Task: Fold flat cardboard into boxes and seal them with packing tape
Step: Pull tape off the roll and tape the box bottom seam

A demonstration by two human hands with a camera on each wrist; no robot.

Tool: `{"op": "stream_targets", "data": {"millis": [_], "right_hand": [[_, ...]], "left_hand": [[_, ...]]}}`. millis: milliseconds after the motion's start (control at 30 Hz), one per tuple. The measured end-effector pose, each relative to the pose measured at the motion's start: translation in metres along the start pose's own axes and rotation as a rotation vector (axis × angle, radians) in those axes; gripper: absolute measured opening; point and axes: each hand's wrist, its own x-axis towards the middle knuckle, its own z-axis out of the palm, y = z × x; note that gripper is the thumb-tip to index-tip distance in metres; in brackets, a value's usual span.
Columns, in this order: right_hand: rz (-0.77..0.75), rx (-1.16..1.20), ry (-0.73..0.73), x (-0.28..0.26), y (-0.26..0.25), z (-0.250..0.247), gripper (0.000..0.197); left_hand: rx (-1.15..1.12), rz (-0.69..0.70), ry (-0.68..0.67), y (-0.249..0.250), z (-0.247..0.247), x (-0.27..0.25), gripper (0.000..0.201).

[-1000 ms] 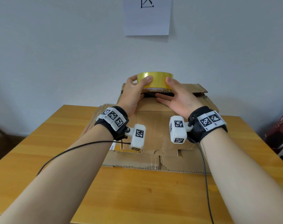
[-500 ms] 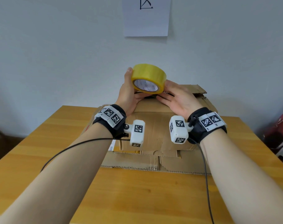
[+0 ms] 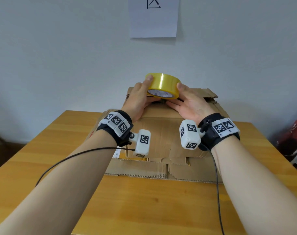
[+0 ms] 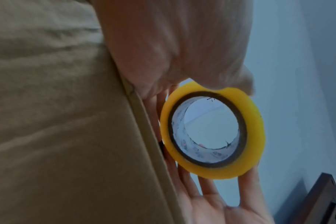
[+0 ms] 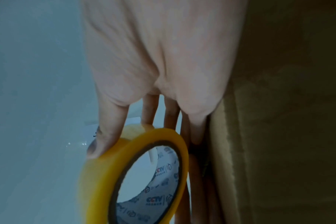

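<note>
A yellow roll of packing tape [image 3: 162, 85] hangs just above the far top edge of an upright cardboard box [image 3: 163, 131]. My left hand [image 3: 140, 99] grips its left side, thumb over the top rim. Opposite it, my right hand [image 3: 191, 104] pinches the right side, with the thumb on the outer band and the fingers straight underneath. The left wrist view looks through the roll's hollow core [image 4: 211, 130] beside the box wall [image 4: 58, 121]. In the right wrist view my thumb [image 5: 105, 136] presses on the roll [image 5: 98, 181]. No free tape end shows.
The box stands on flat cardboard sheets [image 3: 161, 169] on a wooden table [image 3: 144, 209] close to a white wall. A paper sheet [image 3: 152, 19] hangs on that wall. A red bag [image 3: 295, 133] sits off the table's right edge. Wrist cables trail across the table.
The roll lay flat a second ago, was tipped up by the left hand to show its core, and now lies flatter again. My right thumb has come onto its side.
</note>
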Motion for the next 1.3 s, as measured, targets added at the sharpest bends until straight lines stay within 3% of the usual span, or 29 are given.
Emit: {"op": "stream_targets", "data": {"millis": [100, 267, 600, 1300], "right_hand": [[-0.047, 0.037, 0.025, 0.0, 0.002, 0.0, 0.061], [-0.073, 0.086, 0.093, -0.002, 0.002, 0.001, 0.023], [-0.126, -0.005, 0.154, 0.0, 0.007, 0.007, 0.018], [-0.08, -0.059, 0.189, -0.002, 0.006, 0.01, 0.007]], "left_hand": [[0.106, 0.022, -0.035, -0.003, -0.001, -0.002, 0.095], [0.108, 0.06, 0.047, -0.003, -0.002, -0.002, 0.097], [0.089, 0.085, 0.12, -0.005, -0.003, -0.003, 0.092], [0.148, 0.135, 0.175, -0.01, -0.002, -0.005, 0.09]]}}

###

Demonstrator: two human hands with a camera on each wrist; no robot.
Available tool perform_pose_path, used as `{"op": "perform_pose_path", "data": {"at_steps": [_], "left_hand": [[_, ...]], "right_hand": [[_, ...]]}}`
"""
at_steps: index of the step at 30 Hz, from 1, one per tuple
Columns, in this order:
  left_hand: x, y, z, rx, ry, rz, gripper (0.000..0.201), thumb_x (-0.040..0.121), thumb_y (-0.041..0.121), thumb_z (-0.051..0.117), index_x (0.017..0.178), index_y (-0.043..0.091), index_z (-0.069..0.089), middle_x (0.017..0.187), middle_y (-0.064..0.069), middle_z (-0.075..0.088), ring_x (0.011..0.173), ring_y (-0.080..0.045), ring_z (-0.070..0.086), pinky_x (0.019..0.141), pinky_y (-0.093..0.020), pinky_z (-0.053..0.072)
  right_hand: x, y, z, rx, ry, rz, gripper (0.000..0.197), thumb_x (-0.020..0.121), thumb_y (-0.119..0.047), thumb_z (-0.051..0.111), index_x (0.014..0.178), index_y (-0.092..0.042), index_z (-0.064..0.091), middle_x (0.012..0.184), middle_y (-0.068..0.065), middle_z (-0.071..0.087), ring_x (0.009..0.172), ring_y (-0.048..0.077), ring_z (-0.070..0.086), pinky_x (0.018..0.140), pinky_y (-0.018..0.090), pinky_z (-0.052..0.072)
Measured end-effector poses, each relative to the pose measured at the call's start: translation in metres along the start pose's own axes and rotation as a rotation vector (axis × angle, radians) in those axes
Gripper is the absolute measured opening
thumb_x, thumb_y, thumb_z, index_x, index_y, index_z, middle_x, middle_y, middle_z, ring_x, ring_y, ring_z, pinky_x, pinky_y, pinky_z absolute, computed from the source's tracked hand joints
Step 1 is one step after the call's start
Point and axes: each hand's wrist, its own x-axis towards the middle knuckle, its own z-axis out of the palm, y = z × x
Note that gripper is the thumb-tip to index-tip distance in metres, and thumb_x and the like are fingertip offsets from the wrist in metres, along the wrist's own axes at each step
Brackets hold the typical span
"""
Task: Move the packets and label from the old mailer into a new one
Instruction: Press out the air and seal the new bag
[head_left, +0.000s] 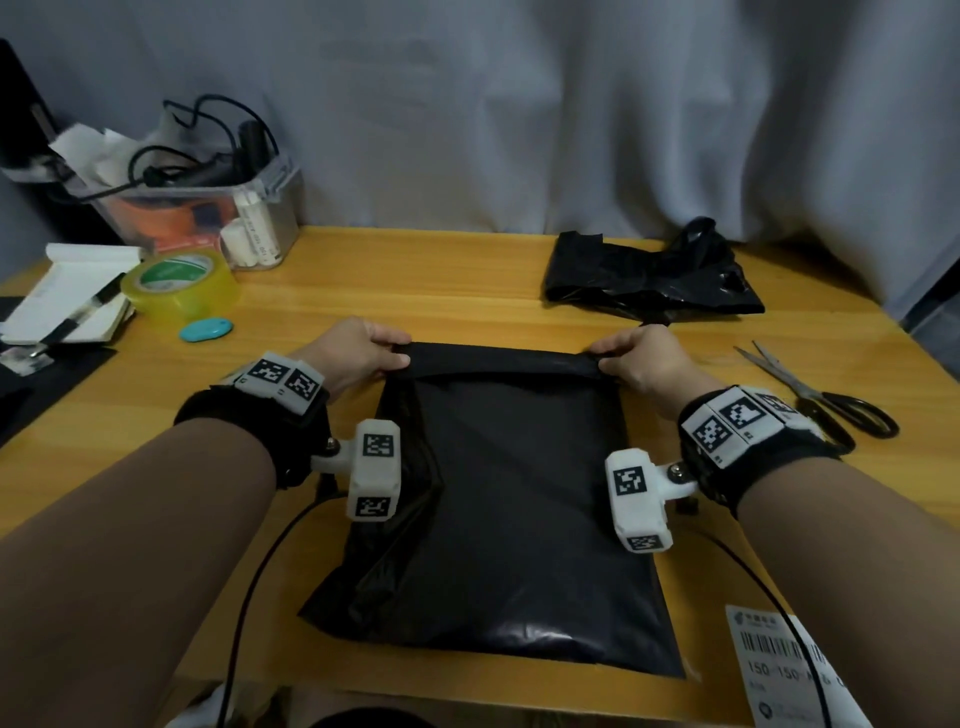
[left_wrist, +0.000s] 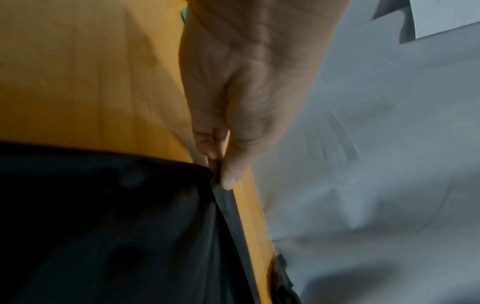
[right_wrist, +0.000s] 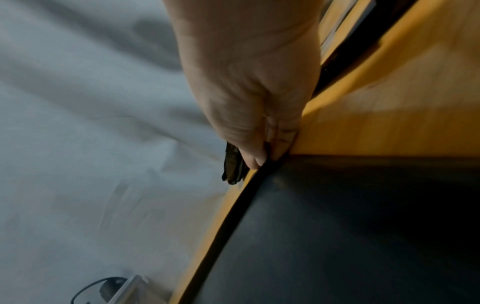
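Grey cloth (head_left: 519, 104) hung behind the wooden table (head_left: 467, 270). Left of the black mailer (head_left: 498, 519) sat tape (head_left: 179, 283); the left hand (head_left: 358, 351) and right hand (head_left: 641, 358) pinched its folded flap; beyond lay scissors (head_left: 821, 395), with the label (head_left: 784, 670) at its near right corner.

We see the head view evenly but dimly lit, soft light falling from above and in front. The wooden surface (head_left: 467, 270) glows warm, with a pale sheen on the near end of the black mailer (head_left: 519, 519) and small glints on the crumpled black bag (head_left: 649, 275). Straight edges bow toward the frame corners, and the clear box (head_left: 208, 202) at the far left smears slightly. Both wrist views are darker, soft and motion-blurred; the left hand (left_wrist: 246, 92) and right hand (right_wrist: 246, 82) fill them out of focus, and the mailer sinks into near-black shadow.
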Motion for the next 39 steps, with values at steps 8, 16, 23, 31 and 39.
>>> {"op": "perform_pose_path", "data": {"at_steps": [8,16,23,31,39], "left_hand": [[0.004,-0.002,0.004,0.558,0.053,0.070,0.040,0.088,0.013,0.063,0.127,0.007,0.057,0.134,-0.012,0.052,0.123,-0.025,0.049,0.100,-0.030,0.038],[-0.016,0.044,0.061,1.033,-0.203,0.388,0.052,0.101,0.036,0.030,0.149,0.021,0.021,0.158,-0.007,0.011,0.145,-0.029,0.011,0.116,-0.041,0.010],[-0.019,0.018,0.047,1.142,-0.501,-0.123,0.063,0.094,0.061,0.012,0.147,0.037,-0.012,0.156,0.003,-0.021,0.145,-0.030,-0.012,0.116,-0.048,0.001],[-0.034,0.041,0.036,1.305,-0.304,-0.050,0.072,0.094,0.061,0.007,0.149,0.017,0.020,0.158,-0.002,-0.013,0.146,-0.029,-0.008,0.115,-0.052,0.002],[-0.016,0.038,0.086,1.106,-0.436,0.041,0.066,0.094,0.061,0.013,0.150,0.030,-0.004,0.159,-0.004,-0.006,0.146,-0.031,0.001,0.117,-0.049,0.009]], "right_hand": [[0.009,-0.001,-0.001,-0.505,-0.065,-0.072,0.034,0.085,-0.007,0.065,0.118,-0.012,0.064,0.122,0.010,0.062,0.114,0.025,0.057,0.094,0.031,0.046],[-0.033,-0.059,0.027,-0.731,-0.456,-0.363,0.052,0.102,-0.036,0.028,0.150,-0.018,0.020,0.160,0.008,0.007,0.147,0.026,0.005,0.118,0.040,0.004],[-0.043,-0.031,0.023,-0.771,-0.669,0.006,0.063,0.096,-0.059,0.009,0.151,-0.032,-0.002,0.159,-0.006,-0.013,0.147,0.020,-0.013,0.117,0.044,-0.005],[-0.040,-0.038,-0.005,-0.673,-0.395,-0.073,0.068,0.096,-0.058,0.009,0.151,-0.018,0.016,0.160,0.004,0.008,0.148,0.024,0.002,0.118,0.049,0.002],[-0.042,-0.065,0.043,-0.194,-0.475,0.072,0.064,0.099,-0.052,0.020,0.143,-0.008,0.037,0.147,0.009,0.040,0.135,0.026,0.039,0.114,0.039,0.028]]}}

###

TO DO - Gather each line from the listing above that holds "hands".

SOLUTION TO THE EXERCISE -
A demonstration by two human hands with a camera on each wrist; no robot.
Demonstrator: two human hands with a camera on each wrist; no robot.

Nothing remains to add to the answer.